Clearly W. Loth belongs to the sphere of sculpture. Despite the forms under which his individual works appear, these are based on foundations of classical conceptions, in the opposition between the plinth, in which fields of tensions and pauses alternate, and the forms that rise above them, which are richly moved in contrasting directions. Alongside these we could put the sculptures of J. Hiltmann, since they too, with all the difference that a similar problem entails, are informed by the polarity of the constructive and the organic; spheres, for example, in which deep gashes and rump-like plastics open.

The sculptures of F. Bernhard, W. Reichhold, D. Brigfeld or even of Germany Haese (b. In 1924), the most famous internationally, can be classified with less clarity. Here we are dealing in part with formally oriented spatial signs, a sort of varied continuation of the sculpture of A. Caro; of fantastic figurative inventions, of fortress-like formations built with slabs or, in Haese, of the vibratory movement of the delicate spring element mechanisms.

According to allunitconverters, the work of E. Hauser and NE Hermanns characterizes another sector of German sculpture of international significance. Starting from constructivist experiences, their work presents a reduced set of geometric shapes, which, especially by Hermanns, is no longer conceived in a composite way, but uniform and equivalent. Another current deals exclusively with studies on the form and meaning of industrial models, which lead in part to aesthetically abstract works, in part to distantly objective critical works: H. Salentin, J. Bandau, R. Glesmeier, F. Gräsel ; talents that correspond in all senses to the international concept. In a rather realistic relationship, J. Schmettau and U. Rückreim still belong to it for a very individual variant, worked in stone, of minimal art. A specific formation of the additive principle of the minimal conception is represented by the plate series by K. Th.
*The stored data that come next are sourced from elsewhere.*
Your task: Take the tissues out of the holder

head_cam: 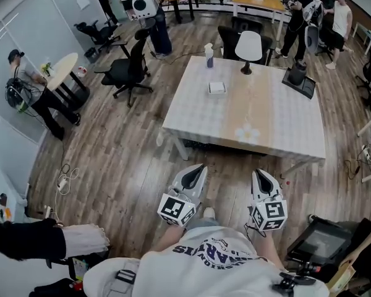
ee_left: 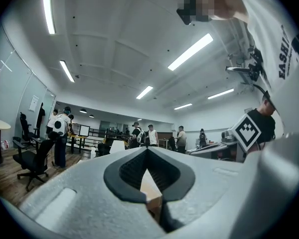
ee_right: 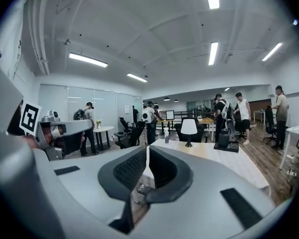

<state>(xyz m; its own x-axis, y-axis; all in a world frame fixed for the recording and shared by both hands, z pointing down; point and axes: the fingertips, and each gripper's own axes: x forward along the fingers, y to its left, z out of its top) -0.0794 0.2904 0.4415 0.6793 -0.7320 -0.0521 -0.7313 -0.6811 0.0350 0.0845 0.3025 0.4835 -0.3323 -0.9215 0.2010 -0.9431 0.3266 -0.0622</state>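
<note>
The tissue holder [head_cam: 217, 88], a small white square box, lies on the pale table [head_cam: 284, 129] well ahead of me, toward its far left part. Both grippers hang close to my body, short of the table's near edge. My left gripper [head_cam: 198, 169] is shut with nothing in it; in the left gripper view its tips [ee_left: 147, 151] meet and point out into the room. My right gripper [head_cam: 260, 174] is also shut and empty, and its tips [ee_right: 147, 149] point at the table [ee_right: 224, 158]. The jaws hide the holder in both gripper views.
On the table stand a white lamp [head_cam: 248, 47], a spray bottle [head_cam: 209, 55] and a black device [head_cam: 298, 79]. Black office chairs [head_cam: 128, 70] stand left of the table and behind it. Several people stand at the back. A black cart [head_cam: 324, 240] is at my right.
</note>
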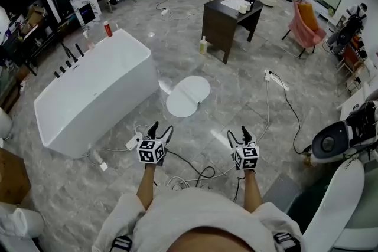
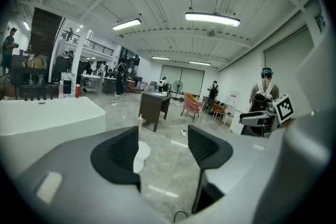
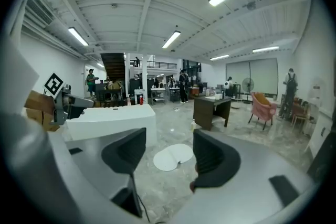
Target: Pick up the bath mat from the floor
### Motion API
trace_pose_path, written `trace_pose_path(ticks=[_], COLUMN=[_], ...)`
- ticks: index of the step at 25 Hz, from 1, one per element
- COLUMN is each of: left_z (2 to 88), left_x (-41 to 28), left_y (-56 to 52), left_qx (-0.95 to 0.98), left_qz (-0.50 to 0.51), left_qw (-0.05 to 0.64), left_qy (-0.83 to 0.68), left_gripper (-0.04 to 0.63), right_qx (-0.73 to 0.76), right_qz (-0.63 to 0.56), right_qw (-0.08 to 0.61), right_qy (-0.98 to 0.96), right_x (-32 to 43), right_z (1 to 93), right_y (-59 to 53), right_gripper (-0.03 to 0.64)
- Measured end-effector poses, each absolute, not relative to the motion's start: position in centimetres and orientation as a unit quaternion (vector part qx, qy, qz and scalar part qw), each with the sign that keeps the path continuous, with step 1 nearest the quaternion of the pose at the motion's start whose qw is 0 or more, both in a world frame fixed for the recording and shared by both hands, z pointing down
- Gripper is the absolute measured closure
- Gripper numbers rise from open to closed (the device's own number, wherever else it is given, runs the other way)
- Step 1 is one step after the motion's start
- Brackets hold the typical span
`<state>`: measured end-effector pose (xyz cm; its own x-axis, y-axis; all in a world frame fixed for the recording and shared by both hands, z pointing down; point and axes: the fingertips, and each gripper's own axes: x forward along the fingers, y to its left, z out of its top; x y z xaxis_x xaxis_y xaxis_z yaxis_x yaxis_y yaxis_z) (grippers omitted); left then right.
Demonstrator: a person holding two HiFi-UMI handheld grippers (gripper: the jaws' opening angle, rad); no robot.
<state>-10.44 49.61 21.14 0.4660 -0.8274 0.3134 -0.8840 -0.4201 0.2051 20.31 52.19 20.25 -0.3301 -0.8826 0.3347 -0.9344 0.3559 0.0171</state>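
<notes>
The mat [image 1: 188, 96] lies flat on the grey marbled floor [image 1: 248, 97]. It is white, with two rounded lobes, and it sits between the white tub [image 1: 88, 97] on its left and the dark desk [image 1: 227, 18] further back. A pale bottle [image 1: 203, 45] stands on the floor by the desk's near corner, beyond the mat.

Both grippers are held out low in front of the person, side by side and tipped slightly down. The left gripper [image 1: 161, 128] has its jaws apart with nothing between them. The right gripper [image 1: 237, 134] also has its jaws apart and holds nothing.

In the head view the mat is ahead of both grippers and well apart from them, with its near edge roughly in line with the gap between the two. In the left gripper view the mat [image 2: 140, 157] shows at the inner edge of the left jaw, partly hidden behind it. In the right gripper view the mat [image 3: 170, 157] shows whole in the gap between the jaws, on the floor ahead.

Dark cables [image 1: 195, 171] trail across the floor under the grippers.
</notes>
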Motion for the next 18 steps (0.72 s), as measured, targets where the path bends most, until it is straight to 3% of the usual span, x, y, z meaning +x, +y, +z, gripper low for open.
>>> trace_pose_path(ticks=[18], left_z=[21.2], left_x=[-4.4], left_y=[50.9], left_qx=[0.837], left_qz=[0.091], left_qw=[0.166], left_qy=[-0.513], left_gripper=[0.314], right_qx=[0.559], right_qz=[0.088], right_qw=[0.144], right_qy=[-0.811], right_x=[25.3], right_z=[20.7], right_y=[53.8], right_gripper=[0.362])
Lenk and by the constructions by E. Herich.

In the dispute over architecture in Germany the problem of moving away from a misunderstood functionalism, which should necessarily be replaced by individual models, is increasingly acute. The question is felt more and more urgent in relation above all to the problem of both the rehabilitation of the city – in particular with regard to the historical-architectural material – and the planning of new urban districts. This discussion intensified in concrete form in the 1950s and 1960s, around the design work and buildings still dominated by overt functionalism.

Here we recall R. Hillebrecht, H. Deilmann (JF Kennedy School Center, Duisburg, 1966-69), E. Eiermann (Headquarters of the Neckermann company, Frankfurt, 1958-60; German pavilion at the Brussels Expo, 1958, in coll. with S. Ruf; Gedächtniskirche, Berlin, 1959-63, in coll. with R. Wiest) and the Luckardt brothers (Wassili and Hans, who died in 1954), who remained faithful to the rationalist language of the 1920s (pavilion of the city of Berlin at building exhibition in Hanover, 1951; houses in line at the Interbau in Berlin, 1958, in collaboration with H. Hoffmann). This was soon opposed by the works of H. Scharoun (Neue Philarmonie in Berlin, 1963), P. Schneider-Esleben (Offices of the publishing house Stimme der Zert, Munich 1966; Cologne-Bonn Airport, 1966-70) and of the architectural firm H. Hentrich and H. Petschnigg (Ruhr University, Bochum, 1966-70), as well as the creations of Germany Böhm (Catholic Sanctuary, Neviges, 1966-68 ; town hall of Bensberg, 1967; children’s village “Bethany”, Bensberg, 1966-68), works all at the center of lively discussions. In the field of technical-engineering constructions, F. Otto has been highlighted for some time, at an international level, with his numerous and complex surfaces and experimental structures of “envelopes” such as the roof of the German pavilion at Expo ’67 in Montreal and that of the Munich Olympic Stadium (1972).